Le petit rhinocéros d'or qui donne son titre à l'ouvrage est un objet de 14 cm retrouvé à Mapungubwe, site archéologique sud-africain à la frontière du Botswana et du Zimbabwe dont l'occupation remonte au Xe – XIIIe siècle. Avec lui furent trouvés des centaines d'objets comme des perles de verre fabriquées en Inde ou des fragments de céramiques « céladon » de la dynastie Song, témoignant de l'insertion de ce lieu dans un réseau d'échanges internationaux. Encore mieux, le petit rhinocéros n'a qu'une corne alors que les rhinocéros africains en ont deux… pourtant l'or qui le recouvre vient de la région, ce n'est donc pas un objet importé... mais pourquoi n'a t'il qu'une corne?
Pendant longtemps, vu d'Europe, l'Afrique noire, n'avait pas d'histoire faute de l'avoir écrite. Elle était le pays d'où venait l'or au Moyen-âge, peuplée de bêtes sauvages et d'hommes à la peau brune. le poids des représentations a longtemps freiné la recherche. Ainsi, le site sud africain a été découvert au début du XX eme mais il n'était pas envisageable qu'il s'agisse de la trace d'une cité africaine noire puissante. Les mines d'or abandonnées du plateau du Zimbabwe (connues au XIXe) pouvaient être les mines légendaires du roi Salomon mais pas les vestiges d'une économie florissante africaine.

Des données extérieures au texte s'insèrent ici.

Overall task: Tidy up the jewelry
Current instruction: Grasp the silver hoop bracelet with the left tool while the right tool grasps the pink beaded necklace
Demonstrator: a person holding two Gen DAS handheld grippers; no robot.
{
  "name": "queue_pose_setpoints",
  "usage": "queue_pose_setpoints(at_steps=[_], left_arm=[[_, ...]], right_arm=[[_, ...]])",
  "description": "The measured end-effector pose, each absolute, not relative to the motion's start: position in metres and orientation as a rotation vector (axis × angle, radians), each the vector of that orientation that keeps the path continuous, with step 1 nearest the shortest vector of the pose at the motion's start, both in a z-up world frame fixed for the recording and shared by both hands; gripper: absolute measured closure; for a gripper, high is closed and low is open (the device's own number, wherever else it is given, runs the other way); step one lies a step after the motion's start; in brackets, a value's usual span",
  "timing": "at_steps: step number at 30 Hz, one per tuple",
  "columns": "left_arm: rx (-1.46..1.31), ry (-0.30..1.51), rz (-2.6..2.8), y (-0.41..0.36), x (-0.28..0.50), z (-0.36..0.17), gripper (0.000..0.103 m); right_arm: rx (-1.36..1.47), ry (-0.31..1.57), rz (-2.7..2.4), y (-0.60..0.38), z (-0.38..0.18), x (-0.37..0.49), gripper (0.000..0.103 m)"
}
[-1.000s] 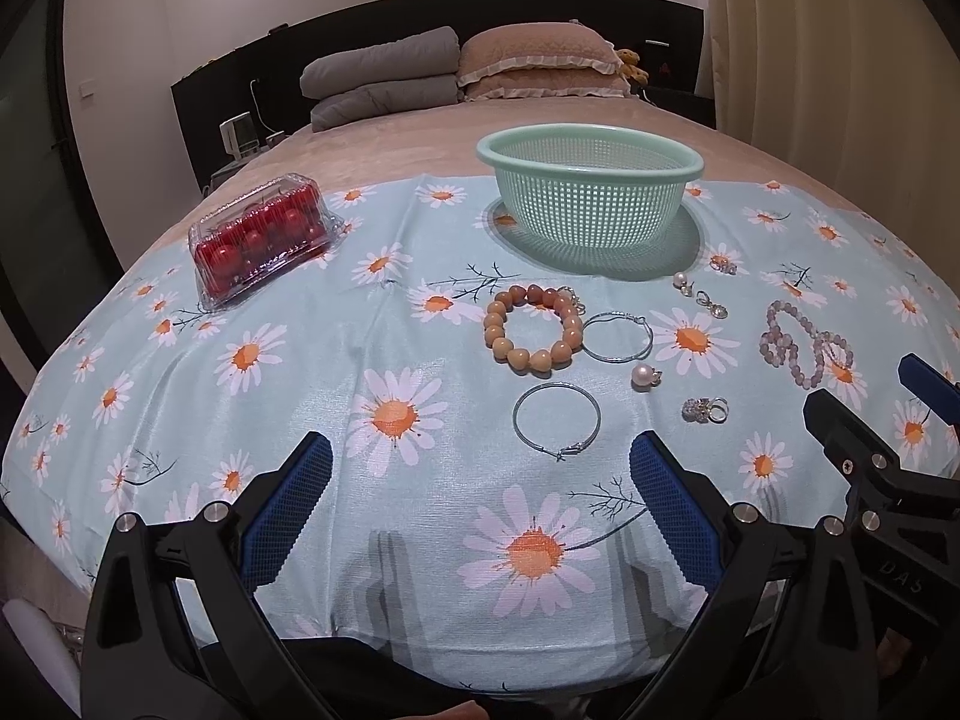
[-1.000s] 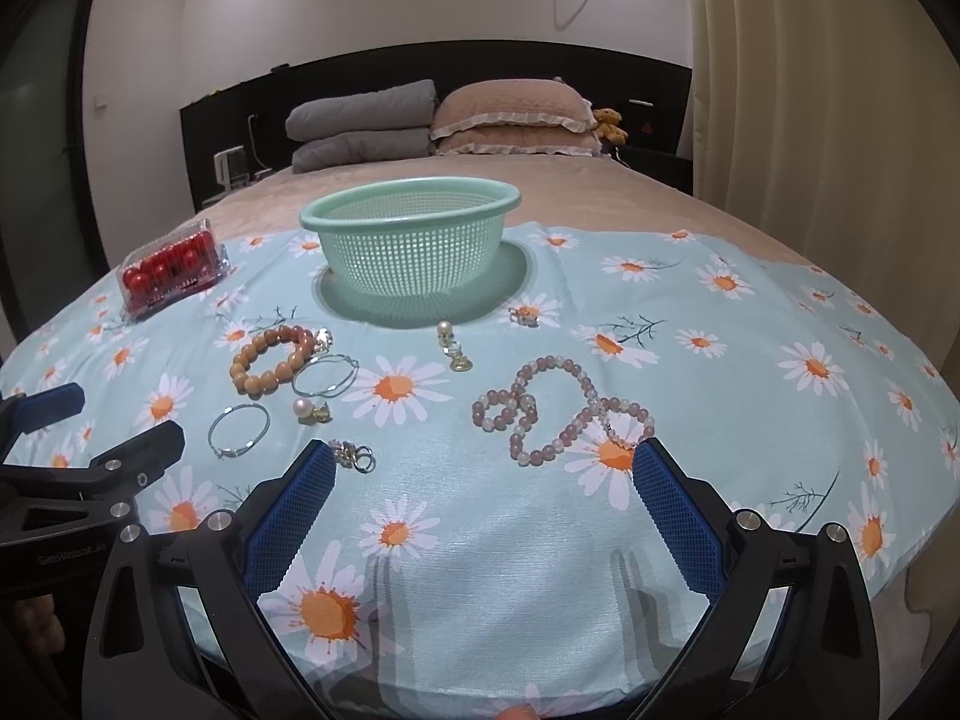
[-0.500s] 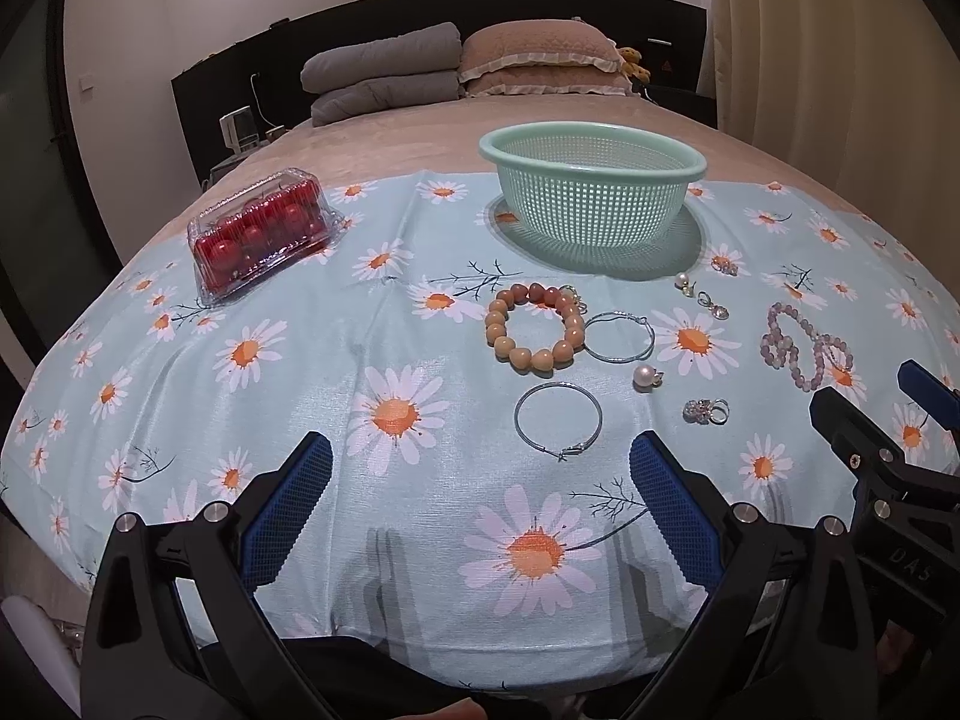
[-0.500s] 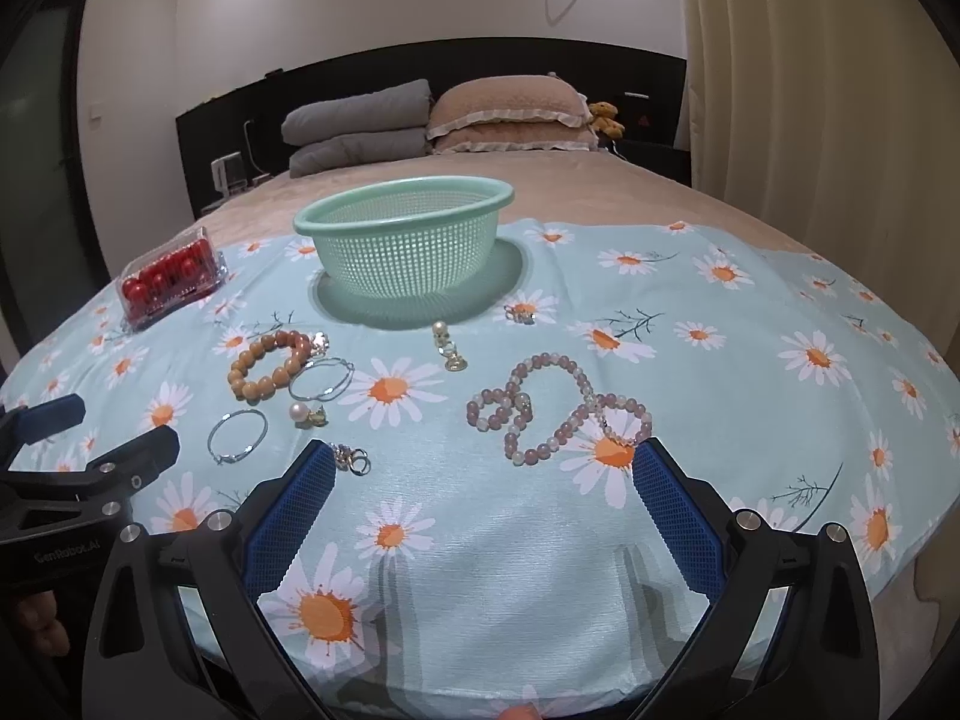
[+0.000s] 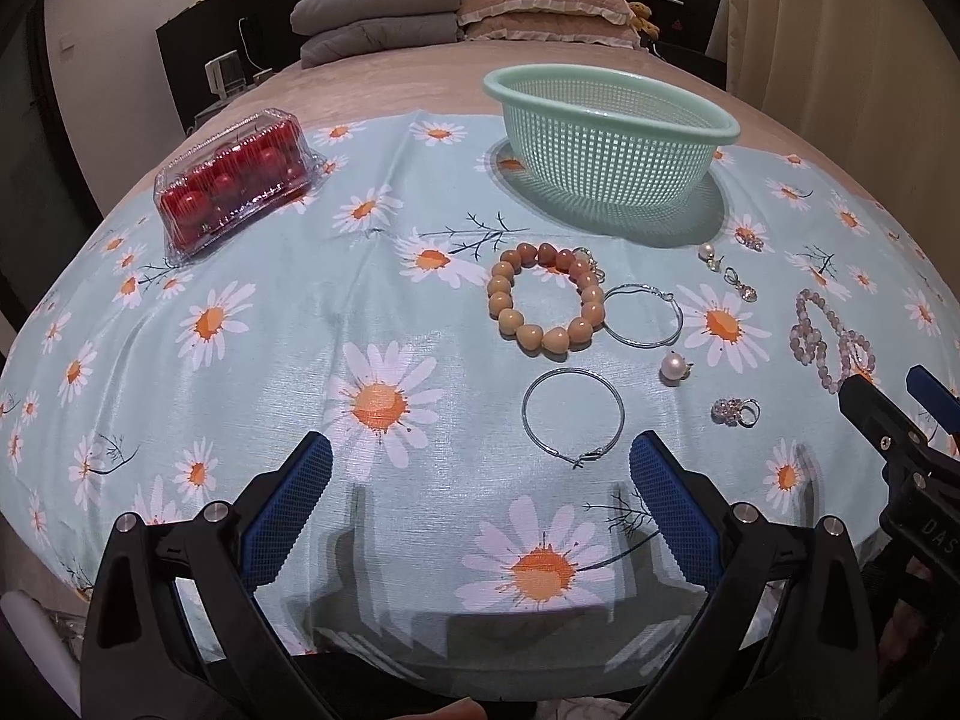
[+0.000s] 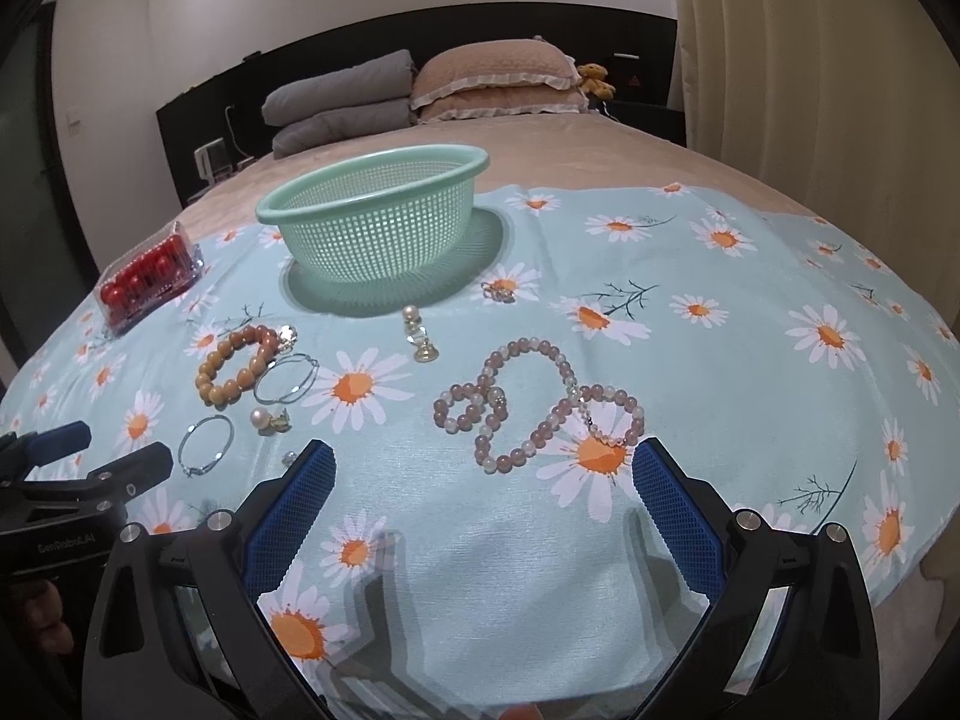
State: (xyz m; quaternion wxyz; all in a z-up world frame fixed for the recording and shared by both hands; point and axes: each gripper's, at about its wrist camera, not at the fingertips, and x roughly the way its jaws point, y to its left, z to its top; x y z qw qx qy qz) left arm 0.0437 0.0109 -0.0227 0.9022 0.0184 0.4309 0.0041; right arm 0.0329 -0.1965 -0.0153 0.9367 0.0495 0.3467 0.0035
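Holding: daisy-print cloth [image 5: 270, 324] spread on a bed, carrying one mint mesh basket [image 5: 612, 138], nothing visible inside, at 12 o'clock of the jewelry group. Loose items, all on the cloth and outside the basket: amber bead bracelet [image 5: 543, 299] touching a silver hoop [image 5: 642, 315] at its 3 o'clock; second silver hoop [image 5: 573, 414] at its 6 o'clock; pearl earring [image 5: 675, 368]; crystal ring cluster [image 5: 735, 410]; drop earrings [image 6: 420, 333] just below the basket; long pink bead strand [image 6: 534, 405], coiled, nearest the right claw. Clear box of red balls [image 5: 234, 171] at 10 o'clock, well apart. Left gripper [image 5: 480, 498]: spread wide, grasping nothing, second hoop just ahead between its tips. Right gripper [image 6: 483, 501]: spread wide, grasping nothing, strand just ahead. Step, by judgement: approach before a first pick, no piece yet collected. Next move calls for descending low, closing on a thin wire or bead run without pinching cloth. Against the earlier frames: both views sit slightly closer to the jewelry; items unmoved; claws equally open.
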Motion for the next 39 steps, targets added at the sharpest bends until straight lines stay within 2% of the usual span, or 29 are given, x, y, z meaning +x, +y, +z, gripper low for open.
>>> queue_pose_setpoints(at_steps=[10, 15, 25, 28, 29, 31, 32, 33, 34, 35, 36, 39], left_arm=[[0.002, 1.048, -0.070, 0.009, 0.079, -0.046, 0.006], [0.021, 1.067, -0.071, 0.006, 0.091, -0.053, 0.004], [0.055, 1.041, -0.019, -0.001, 0.085, -0.054, 0.004], [0.055, 1.026, -0.033, -0.002, 0.082, -0.052, 0.013], [0.065, 1.019, -0.045, -0.005, 0.080, -0.051, 0.016], [0.093, 0.998, -0.079, -0.012, 0.074, -0.049, 0.033], [0.112, 0.986, -0.094, -0.016, 0.071, -0.048, 0.038], [0.126, 0.980, -0.110, -0.019, 0.069, -0.047, 0.047], [0.131, 0.978, -0.126, -0.021, 0.068, -0.047, 0.057], [0.119, 0.988, -0.140, -0.022, 0.067, -0.046, 0.058], [0.110, 0.988, -0.142, -0.021, 0.067, -0.046, 0.058], [0.066, 0.992, -0.152, -0.016, 0.068, -0.044, 0.059]], right_arm=[[0.074, 0.816, -0.009, -0.202, -0.023, 0.080, 0.008], [0.046, 0.889, -0.020, -0.200, -0.036, 0.106, 0.006], [0.021, 0.844, -0.050, -0.200, -0.046, 0.102, 0.006], [0.029, 0.847, -0.025, -0.203, -0.043, 0.100, 0.008], [0.015, 0.844, -0.013, -0.201, -0.043, 0.099, 0.012], [-0.004, 0.830, 0.021, -0.198, -0.041, 0.094, 0.033], [-0.009, 0.823, 0.023, -0.199, -0.040, 0.092, 0.049], [0.005, 0.826, 0.029, -0.201, -0.040, 0.091, 0.060], [0.027, 0.827, 0.027, -0.205, -0.040, 0.091, 0.067], [0.051, 0.825, 0.018, -0.211, -0.039, 0.090, 0.081], [0.084, 0.827, 0.022, -0.217, -0.038, 0.091, 0.089], [0.209, 0.838, 0.090, -0.238, -0.038, 0.091, 0.091]])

Il existe des sources écrites même ténues : récits de voyageurs arabes ou juifs, lettres liées au commerce ou même le récit d'un voyageur chinois du VIIIe siècle. Il existe aussi des sources archéologiques comme le site de Mapungubwe, de Zimbabwe, du plateau éthiopien ou du Sahel ou encore les trouvailles de Théodore Monod dans le Sahara.
Mais il est vrai qu'elles sont fragmentaires, trop peu nombreuses pour être recoupées et fiabilisées. Les sites ont souvent été fouillés pour retrouver des trésors sans les précautions d'usage des archéologues sur les strates et la documentation à produire, comme ce fut le cas pour le petit rhinocéros à une seule corne. D'autres n'ont pas (encore ?) été retrouvés. Il faut donc faire avec pour interpréter.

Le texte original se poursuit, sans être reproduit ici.